INSTRUCTIONS TO FOLLOW: How do the lines below between the ones holding "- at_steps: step" and "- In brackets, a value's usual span", inclusive, read? Give them again exactly, with no other lines.
EXERCISE DATA: Begin
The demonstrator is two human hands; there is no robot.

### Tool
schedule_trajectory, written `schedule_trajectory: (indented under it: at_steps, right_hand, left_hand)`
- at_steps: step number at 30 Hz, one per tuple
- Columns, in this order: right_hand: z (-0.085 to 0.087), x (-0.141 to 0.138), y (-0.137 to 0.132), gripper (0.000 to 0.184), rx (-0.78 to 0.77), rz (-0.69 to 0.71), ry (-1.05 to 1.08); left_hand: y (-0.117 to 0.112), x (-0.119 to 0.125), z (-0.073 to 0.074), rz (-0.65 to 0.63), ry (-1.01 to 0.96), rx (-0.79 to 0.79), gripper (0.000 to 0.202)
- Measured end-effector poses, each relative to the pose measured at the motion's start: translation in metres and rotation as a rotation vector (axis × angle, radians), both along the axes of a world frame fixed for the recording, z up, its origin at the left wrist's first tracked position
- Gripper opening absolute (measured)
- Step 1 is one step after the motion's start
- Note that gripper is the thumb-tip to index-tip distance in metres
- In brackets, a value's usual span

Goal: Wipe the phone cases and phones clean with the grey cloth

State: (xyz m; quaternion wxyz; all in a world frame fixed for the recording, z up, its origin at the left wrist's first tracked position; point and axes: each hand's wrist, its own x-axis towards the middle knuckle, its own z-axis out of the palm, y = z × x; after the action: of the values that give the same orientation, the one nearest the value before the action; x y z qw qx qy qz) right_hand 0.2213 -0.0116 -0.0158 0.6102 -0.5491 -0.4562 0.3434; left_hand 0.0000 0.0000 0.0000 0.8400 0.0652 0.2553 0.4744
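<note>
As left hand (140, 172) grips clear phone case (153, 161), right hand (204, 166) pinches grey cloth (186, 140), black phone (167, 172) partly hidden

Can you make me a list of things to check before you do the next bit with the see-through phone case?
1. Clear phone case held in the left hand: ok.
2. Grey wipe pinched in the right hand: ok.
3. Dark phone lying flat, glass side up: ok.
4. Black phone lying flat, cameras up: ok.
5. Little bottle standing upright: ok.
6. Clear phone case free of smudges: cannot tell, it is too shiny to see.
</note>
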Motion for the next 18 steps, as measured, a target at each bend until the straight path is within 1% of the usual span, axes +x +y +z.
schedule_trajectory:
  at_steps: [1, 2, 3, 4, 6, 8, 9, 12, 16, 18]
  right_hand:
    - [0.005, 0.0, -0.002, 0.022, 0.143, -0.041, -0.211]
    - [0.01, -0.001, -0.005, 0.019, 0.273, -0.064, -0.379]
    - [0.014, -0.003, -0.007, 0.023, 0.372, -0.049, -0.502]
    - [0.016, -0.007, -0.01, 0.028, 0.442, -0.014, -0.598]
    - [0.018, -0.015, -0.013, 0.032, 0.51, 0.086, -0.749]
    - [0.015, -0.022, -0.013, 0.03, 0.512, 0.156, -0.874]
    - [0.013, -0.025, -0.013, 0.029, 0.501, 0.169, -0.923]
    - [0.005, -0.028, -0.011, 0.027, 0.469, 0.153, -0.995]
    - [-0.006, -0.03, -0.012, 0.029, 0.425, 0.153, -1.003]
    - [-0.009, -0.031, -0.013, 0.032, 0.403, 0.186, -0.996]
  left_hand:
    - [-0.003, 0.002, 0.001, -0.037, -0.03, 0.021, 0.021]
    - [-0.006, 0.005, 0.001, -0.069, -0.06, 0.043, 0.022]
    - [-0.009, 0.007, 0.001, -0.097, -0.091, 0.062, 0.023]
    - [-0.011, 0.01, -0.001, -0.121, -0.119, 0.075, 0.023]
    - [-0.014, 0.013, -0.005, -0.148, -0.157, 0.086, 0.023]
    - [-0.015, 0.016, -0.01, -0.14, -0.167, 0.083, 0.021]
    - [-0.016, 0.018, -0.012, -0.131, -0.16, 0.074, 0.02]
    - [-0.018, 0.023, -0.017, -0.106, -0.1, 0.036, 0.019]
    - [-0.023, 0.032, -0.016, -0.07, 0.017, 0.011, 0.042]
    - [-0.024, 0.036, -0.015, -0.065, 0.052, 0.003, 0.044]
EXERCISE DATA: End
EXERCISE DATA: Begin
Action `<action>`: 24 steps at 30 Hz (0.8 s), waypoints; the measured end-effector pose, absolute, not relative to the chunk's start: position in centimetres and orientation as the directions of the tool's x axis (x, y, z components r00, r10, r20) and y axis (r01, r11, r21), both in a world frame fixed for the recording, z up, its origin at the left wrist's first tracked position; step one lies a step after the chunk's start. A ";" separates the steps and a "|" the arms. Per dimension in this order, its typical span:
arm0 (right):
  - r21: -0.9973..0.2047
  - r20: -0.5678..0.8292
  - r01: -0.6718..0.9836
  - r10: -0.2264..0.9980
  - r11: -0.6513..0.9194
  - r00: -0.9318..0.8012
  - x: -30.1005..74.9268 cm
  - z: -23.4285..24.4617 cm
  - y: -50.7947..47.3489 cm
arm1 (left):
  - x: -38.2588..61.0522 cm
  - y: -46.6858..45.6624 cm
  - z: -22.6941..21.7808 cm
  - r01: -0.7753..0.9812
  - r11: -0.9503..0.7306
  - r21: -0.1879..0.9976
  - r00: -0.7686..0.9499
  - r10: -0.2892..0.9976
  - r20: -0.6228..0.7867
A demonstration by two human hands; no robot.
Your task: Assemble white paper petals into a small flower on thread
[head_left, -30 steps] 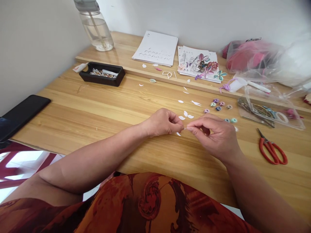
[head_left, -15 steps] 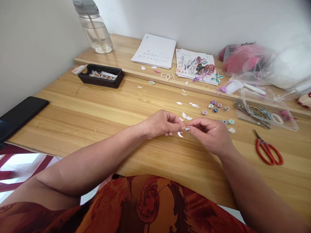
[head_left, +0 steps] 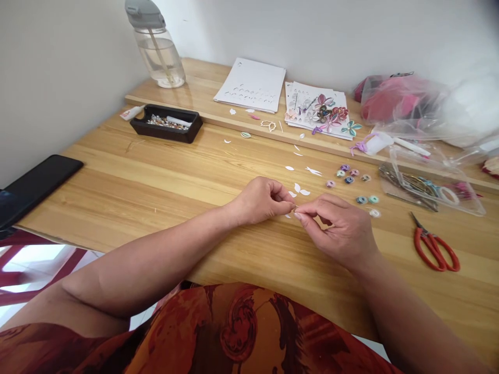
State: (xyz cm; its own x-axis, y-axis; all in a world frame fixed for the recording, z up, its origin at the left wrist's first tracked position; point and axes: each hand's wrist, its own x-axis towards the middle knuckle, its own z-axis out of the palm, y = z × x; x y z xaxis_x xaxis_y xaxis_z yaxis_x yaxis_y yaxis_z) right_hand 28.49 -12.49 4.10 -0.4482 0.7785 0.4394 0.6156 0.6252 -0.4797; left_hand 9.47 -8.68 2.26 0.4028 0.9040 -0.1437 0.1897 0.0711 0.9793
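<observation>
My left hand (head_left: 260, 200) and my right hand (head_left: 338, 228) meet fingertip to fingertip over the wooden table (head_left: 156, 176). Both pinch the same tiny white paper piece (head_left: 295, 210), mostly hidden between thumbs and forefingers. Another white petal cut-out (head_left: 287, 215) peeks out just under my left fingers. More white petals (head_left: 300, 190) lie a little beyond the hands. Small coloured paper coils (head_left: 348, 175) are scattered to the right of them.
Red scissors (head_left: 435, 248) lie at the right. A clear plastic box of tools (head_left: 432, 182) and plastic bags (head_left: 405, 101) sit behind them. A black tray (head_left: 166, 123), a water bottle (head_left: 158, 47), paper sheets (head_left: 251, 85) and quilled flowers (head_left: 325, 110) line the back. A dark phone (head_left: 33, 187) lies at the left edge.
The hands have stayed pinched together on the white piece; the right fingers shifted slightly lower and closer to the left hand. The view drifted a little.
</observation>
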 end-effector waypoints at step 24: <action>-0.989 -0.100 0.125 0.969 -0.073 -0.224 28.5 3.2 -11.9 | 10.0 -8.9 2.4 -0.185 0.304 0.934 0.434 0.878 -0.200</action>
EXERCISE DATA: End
RESPONSE:
- at_steps: step number at 30 Hz, one per tuple
- Columns, in this order: right_hand: z (-0.085 to 0.087), x (-0.141 to 0.138), y (-0.137 to 0.132), gripper (0.000 to 0.184), rx (-0.78 to 0.77), rz (-0.69 to 0.71), ry (-1.05 to 1.08); left_hand: y (-0.117 to 0.112), x (-0.119 to 0.125), z (-0.073 to 0.074), rz (-0.65 to 0.63), ry (-1.01 to 0.96), rx (-0.79 to 0.79), gripper (0.000 to 0.202)
- Measured end-effector poses, each relative to the pose measured at the motion's start: translation in metres and rotation as a rotation vector (axis × angle, radians), both along the axes of a world frame fixed for the recording, z up, its origin at the left wrist's first tracked position
- Gripper opening absolute (measured)
- Step 1 is one step after the motion's start
- Note that gripper is the thumb-tip to index-tip distance in metres
- In brackets, a value's usual span

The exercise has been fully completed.